▸ WHAT THIS TASK INVOLVES
Return the listing verbatim, images left out.

▸ DATA FOR THIS TASK
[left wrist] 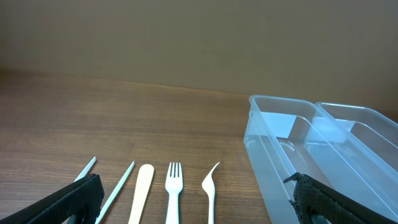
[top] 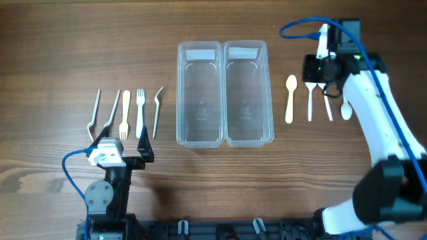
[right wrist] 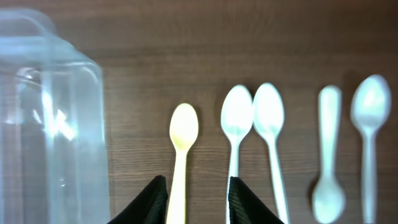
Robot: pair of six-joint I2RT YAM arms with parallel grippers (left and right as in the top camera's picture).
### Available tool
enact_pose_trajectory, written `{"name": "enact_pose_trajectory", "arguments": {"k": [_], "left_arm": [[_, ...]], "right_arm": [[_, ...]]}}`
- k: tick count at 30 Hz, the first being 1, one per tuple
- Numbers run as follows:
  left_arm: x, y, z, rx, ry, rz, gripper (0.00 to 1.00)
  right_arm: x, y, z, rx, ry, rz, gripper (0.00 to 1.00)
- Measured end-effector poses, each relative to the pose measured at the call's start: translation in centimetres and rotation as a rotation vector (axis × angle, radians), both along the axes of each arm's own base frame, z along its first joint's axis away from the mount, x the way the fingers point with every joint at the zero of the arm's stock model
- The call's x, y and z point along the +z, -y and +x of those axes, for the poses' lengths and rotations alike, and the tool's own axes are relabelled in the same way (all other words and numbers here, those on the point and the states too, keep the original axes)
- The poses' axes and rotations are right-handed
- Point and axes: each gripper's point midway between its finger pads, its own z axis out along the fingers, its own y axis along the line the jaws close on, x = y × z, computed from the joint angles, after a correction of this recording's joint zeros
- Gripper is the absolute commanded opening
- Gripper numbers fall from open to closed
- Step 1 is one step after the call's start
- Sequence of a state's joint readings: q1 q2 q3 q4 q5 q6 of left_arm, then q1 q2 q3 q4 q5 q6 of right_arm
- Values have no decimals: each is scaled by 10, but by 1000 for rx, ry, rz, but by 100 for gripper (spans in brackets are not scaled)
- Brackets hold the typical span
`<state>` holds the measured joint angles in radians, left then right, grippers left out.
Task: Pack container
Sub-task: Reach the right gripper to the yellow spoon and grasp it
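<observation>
Seen from above, two clear plastic containers [top: 199, 93] stand side by side, touching, at the middle of a dark wooden tabletop [top: 53, 53]. Both look empty.

To their left lies a row of slim utensils [top: 125, 115], among them a white fork [top: 140, 110], all parallel and apart from the containers. The left end effector [left wrist: 194, 183] hovers low just behind the handle ends, its black fingers [left wrist: 68, 202] spread wide and holding nothing.

To the right of the containers lies a row of spoons, bowls pointing away from the robot. A cream spoon [right wrist: 182, 140] is nearest the containers, with several paler spoons [right wrist: 237, 118] beside it. The right end effector [right wrist: 199, 183] is above this row, fingers parted, with the cream spoon's handle between the two fingertips. Whether either fingertip touches the handle cannot be told.
</observation>
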<state>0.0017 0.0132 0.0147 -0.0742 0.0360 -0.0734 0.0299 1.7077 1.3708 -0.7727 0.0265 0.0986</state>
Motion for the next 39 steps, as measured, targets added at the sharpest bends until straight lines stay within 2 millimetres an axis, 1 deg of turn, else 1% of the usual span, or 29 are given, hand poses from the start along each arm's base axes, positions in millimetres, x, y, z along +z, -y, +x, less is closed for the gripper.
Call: {"name": "enact_pose_trajectory", "arguments": {"k": [4, 7, 10, 14, 17, 21, 25, 30, 31, 33, 35, 39], "left_arm": [[0, 0, 0, 0, 0, 0, 100], [0, 0, 0, 0, 0, 0, 100], [0, 0, 0, 0, 0, 0, 100], [0, 0, 0, 0, 0, 0, 100], [0, 0, 0, 0, 0, 0, 100], [0, 0, 0, 0, 0, 0, 100], [0, 0, 0, 0, 0, 0, 100], [0, 0, 0, 0, 0, 0, 100], [0, 0, 0, 0, 0, 0, 100], [0, 0, 0, 0, 0, 0, 100], [0, 0, 0, 0, 0, 0, 100], [0, 0, 0, 0, 0, 0, 100]], "right_arm": [[-49, -2, -1, -26, -122, 19, 29], [-73, -4, -3, -28, -182, 32, 29], [-87, -6, -3, -26, -209, 40, 30], [-95, -11, -1, -15, -217, 68, 30], [-97, -15, 1, -6, -214, 91, 30], [-100, -20, 11, -1, -168, 106, 30], [-113, -24, 0, -10, -195, 115, 30], [-122, -24, -8, -11, -211, 114, 30], [-123, -24, -8, -11, -212, 114, 30], [-123, -24, -9, -11, -213, 114, 36], [-123, -24, -8, -15, -212, 116, 39], [-122, -22, -3, -19, -191, 110, 39]]}}
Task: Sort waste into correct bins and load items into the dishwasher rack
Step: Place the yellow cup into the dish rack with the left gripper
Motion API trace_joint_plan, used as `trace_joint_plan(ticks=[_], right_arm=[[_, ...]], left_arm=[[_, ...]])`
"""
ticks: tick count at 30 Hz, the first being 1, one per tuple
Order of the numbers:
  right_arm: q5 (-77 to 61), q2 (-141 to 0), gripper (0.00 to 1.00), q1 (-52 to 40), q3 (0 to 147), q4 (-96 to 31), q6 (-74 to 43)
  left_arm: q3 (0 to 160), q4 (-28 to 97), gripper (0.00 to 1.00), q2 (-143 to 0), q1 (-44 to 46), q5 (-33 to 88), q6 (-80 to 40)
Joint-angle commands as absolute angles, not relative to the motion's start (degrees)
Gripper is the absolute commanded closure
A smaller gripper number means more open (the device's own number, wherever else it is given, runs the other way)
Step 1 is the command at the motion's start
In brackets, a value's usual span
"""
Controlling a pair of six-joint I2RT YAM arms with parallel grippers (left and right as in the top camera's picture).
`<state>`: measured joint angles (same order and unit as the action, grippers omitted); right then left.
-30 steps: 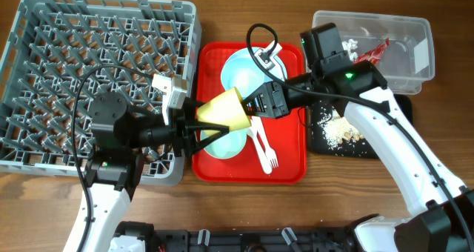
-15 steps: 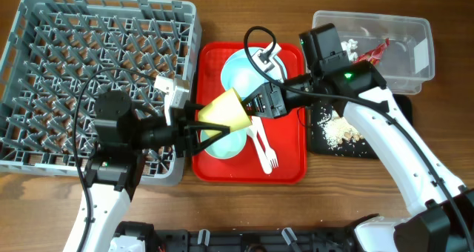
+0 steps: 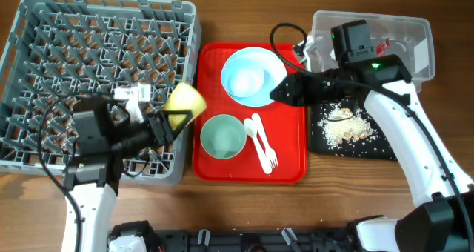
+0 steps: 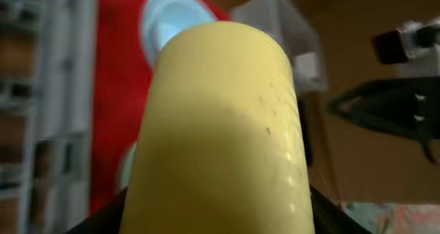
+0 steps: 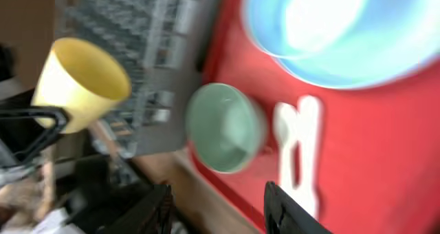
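My left gripper (image 3: pixel 172 121) is shut on the yellow cup (image 3: pixel 185 99), holding it over the right edge of the grey dishwasher rack (image 3: pixel 44 44); the cup fills the left wrist view (image 4: pixel 220 124) and shows in the right wrist view (image 5: pixel 79 79). My right gripper (image 3: pixel 278 93) is open and empty above the red tray (image 3: pixel 289 170), beside the pale blue plate (image 3: pixel 274 74) with the small blue bowl (image 3: pixel 244 78) on it. The green bowl (image 3: pixel 223 136), white spoon (image 3: pixel 257 126) and fork (image 3: pixel 265 154) lie on the tray. The red wrapper (image 3: pixel 381 44) lies in the clear tub (image 3: pixel 422 37); crumbs (image 3: pixel 348 126) lie in the black tray (image 3: pixel 385 152).
The wooden table (image 3: pixel 244 15) shows behind and in front of the red tray. Cables loop from both arms over the rack and the tray. White tissue is hidden behind my right arm.
My right gripper let go of the yellow cup and drew back right toward the plate. My left gripper carried the cup left to the rack's edge. The green bowl is uncovered.
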<state>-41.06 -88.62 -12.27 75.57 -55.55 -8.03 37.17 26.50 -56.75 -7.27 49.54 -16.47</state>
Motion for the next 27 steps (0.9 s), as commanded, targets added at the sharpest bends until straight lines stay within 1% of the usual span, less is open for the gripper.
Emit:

▸ THE COMPLETED TASK
[left wrist] 
[top] 
[right wrist] 
Robot: pair of six-joint I2RT YAM arms with parallel grippers (left and right as in the top camera's picture).
### Available tool
enact_pose_trajectory, written `{"name": "enact_pose_trajectory", "arguments": {"k": [_], "left_arm": [[_, ...]], "right_arm": [[_, ...]]}}`
- k: tick count at 30 Hz, the first being 1, one per tuple
- Numbers run as follows:
  left_arm: x, y, z, rx, ry, rz, gripper (0.00 to 1.00)
  right_arm: x, y, z, rx, ry, rz, gripper (0.00 to 1.00)
- Measured end-effector poses, each relative to the pose measured at the call's start: translation in centimetres and rotation as a rotation vector (axis × angle, radians), both along the axes of each arm's own base frame, z along its first joint's axis away from the mount, x the way the fingers point with every joint at the zero of the arm's stock model
- The call's x, y and z point along the +z, -y and +x of those axes, for the poses' lengths and rotations alike, and the tool's own axes are relabelled in the same way (all other words and numbers here, those on the point and the states too, keep the original axes)
- The poses' axes and rotations are right-handed
- Point and axes: each gripper's point midway between its finger pads, its own z axis out along the fingers, its own y axis along the line the jaws close on, x = y × z, computed from the joint angles, after a correction of this recording's joint zeros
- Gripper is the absolute commanded opening
- Gripper numbers fall from open to closed
- Step 1 is one step after the call's start
- Sequence of a state's joint readings: q1 q2 q3 q4 q5 q6 of left_arm, then q1 q2 q3 q4 q5 q6 of right_arm
- Values have no decimals: each is scaled by 10, but by 1000 for rx, ry, rz, but by 100 for gripper (spans in brackets are not scaled)
- Brackets hold the typical span
`<state>` holds the measured joint angles in radians, left then right, grippers left out.
Task: Pack container
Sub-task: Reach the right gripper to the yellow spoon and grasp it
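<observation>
Seen from above, two clear plastic containers [top: 199, 93] stand side by side, touching, at the middle of a dark wooden tabletop [top: 53, 53]. Both look empty.

To their left lies a row of slim utensils [top: 125, 115], among them a white fork [top: 140, 110], all parallel and apart from the containers. The left end effector [left wrist: 194, 183] hovers low just behind the handle ends, its black fingers [left wrist: 68, 202] spread wide and holding nothing.

To the right of the containers lies a row of spoons, bowls pointing away from the robot. A cream spoon [right wrist: 182, 140] is nearest the containers, with several paler spoons [right wrist: 237, 118] beside it. The right end effector [right wrist: 199, 183] is above this row, fingers parted, with the cream spoon's handle between the two fingertips. Whether either fingertip touches the handle cannot be told.
</observation>
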<state>0.0017 0.0132 0.0147 -0.0742 0.0360 -0.0734 0.0299 1.7077 1.3708 -0.7727 0.0265 0.0986</state>
Motion for the next 39 steps, as measured, targets added at the sharpest bends until straight lines stay within 2 millimetres an axis, 1 deg of turn, else 1% of the usual span, or 29 are given, hand poses from the start along each arm's base axes, positions in millimetres, x, y, z along +z, -y, +x, less is closed for the gripper.
Call: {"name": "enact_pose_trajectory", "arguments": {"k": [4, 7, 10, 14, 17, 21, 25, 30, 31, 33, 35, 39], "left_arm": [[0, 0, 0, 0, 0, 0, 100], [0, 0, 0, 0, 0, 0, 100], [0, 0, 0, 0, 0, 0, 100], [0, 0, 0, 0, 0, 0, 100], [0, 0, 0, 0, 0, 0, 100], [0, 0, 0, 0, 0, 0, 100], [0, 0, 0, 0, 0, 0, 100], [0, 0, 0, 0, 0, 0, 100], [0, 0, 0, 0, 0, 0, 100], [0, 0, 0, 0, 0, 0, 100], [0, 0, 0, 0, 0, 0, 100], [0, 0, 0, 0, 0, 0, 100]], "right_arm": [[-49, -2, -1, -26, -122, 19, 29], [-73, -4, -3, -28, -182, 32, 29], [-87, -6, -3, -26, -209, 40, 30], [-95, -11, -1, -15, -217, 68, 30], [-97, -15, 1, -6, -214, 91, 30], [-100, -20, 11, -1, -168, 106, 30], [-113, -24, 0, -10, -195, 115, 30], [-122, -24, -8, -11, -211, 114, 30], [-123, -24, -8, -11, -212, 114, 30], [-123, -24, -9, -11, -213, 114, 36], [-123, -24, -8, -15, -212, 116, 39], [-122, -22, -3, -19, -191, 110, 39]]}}
Task: Sort waste into correct bins and load items into the dishwasher rack
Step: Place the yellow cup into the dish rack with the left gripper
Motion API trace_joint_plan, used as `trace_joint_plan(ticks=[_], right_arm=[[_, ...]], left_arm=[[_, ...]])`
"""
ticks: tick count at 30 Hz, the first being 1, one per tuple
Order of the numbers:
  right_arm: q5 (-77 to 61), q2 (-141 to 0), gripper (0.00 to 1.00), q1 (-52 to 40), q3 (0 to 147), q4 (-96 to 31), q6 (-74 to 43)
  left_arm: q3 (0 to 160), q4 (-28 to 97), gripper (0.00 to 1.00), q2 (-143 to 0), q1 (-44 to 46), q5 (-33 to 88), q6 (-80 to 40)
Joint-angle commands as absolute angles, not relative to the motion's start (degrees)
Gripper is the absolute commanded closure
A smaller gripper number means more open (the device's own number, wherever else it is given, runs the other way)
Step 1 is the command at the motion's start
In brackets, a value's usual span
"""
Controlling a pair of six-joint I2RT YAM arms with parallel grippers (left and right as in the top camera's picture).
`<state>`: measured joint angles (same order and unit as the action, grippers omitted); right then left.
-30 steps: 
-15 steps: 
+0 steps: 
+0 steps: 
+0 steps: 
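My left gripper (image 3: pixel 172 121) is shut on the yellow cup (image 3: pixel 185 99), holding it over the right edge of the grey dishwasher rack (image 3: pixel 44 44); the cup fills the left wrist view (image 4: pixel 220 124) and shows in the right wrist view (image 5: pixel 79 79). My right gripper (image 3: pixel 278 93) is open and empty above the red tray (image 3: pixel 289 170), beside the pale blue plate (image 3: pixel 274 74) with the small blue bowl (image 3: pixel 244 78) on it. The green bowl (image 3: pixel 223 136), white spoon (image 3: pixel 257 126) and fork (image 3: pixel 265 154) lie on the tray. The red wrapper (image 3: pixel 381 44) lies in the clear tub (image 3: pixel 422 37); crumbs (image 3: pixel 348 126) lie in the black tray (image 3: pixel 385 152).
The wooden table (image 3: pixel 244 15) shows behind and in front of the red tray. Cables loop from both arms over the rack and the tray. White tissue is hidden behind my right arm.
My right gripper let go of the yellow cup and drew back right toward the plate. My left gripper carried the cup left to the rack's edge. The green bowl is uncovered.
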<state>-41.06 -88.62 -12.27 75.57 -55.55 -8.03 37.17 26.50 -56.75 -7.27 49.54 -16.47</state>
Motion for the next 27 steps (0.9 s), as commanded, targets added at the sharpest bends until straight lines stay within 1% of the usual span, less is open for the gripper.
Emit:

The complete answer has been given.